Correlation means how well the points fit on the line. It is unfortunate that th...

streptomycin · on Jan 27, 2013

one can tell there is no line which most of the points lie near

No, that's not correct. You can't conclude anything from looking at a big blob because you don't know the density of points at different places in the blob. This is the point the guy you replied to was making.

As an extreme example, imagine a billion data points that fit perfectly on a straight line. Then superimpose a million data points randomly on top of it. What does it look like? A big blob. But almost every point is highly correlated with that straight line.
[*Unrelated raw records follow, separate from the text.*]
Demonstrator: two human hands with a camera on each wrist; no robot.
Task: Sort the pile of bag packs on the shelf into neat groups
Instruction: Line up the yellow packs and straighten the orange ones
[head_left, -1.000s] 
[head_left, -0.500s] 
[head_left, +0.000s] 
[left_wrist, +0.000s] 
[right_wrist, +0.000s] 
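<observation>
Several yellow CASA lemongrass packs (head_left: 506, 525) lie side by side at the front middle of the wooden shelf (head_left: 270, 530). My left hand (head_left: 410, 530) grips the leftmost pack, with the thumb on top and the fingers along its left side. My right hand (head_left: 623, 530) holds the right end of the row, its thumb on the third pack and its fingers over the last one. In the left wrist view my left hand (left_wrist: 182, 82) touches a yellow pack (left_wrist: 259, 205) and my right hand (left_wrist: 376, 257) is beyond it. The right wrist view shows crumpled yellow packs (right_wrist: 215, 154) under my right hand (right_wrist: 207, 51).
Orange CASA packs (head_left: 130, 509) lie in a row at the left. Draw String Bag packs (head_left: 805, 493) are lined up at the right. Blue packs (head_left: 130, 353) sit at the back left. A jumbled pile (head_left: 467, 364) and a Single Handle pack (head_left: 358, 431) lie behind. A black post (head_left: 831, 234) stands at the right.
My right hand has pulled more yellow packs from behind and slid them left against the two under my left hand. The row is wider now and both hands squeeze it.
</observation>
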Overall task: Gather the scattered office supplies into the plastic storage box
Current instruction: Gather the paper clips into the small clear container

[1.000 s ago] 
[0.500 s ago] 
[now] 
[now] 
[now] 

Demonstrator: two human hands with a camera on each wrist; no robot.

randomknowledge · on Jan 28, 2013

Okay hows this: unless the author of the original blog post is deliberately deceiving the audience but putting a bunch of points on top of each other then one can tell there is no line which most of the points lie near.

I agree that a scatter plot is not the best for showing data with that many data points, but frankly it's kind of irrelevant. The point the author was making was just that it isn't that hard to cook up some data that is not highly correlated, but will be if you bin and average it.

yummyfajitas · on Jan 28, 2013

It's not a matter of being deliberate. He's just being lazy, using the standard excel scatterplot. To fix that graph, he needs to carefully choose an opacity, which he didn't do.

See the discussion here: http://news.ycombinator.com/item?id=4027337

I stand by the claim made in my blog post. Don't use scatterplots, use a density plot instead.

Incidentally, according to a comment the author made, the correlation is actually 0.3. That's far better than his graph suggests.

randomknowledge · on Jan 29, 2013

I agree he could have presented his data better. I also recognize that there is some correlation. None the less, the story was about how averaging can be used to make a correlation appear strong than it is, and going from 0.3 to 0.99 certainly meets that criteria. I was responding to the claim that the data might already have a strong correlation (presumably on the order of 0.99), and I was arguing that no "natural" strongly correlated data would have a scatter plot like that.

I might add that discussions like these, Illustrate a broader problem with the hacker news community. Rather than discussing the facts of the story, many of the posts are instead about the less relevant detail about how the author chose to present them, despite the fact the the authors point is still effectively made (and if the 0.3 were included there wouldn't have been any doubt)

BTW: tmoertel did some analysis on the data: http://news.ycombinator.com/item?id=5125851 and the correlation appears to be around 0.2, which is pretty weak.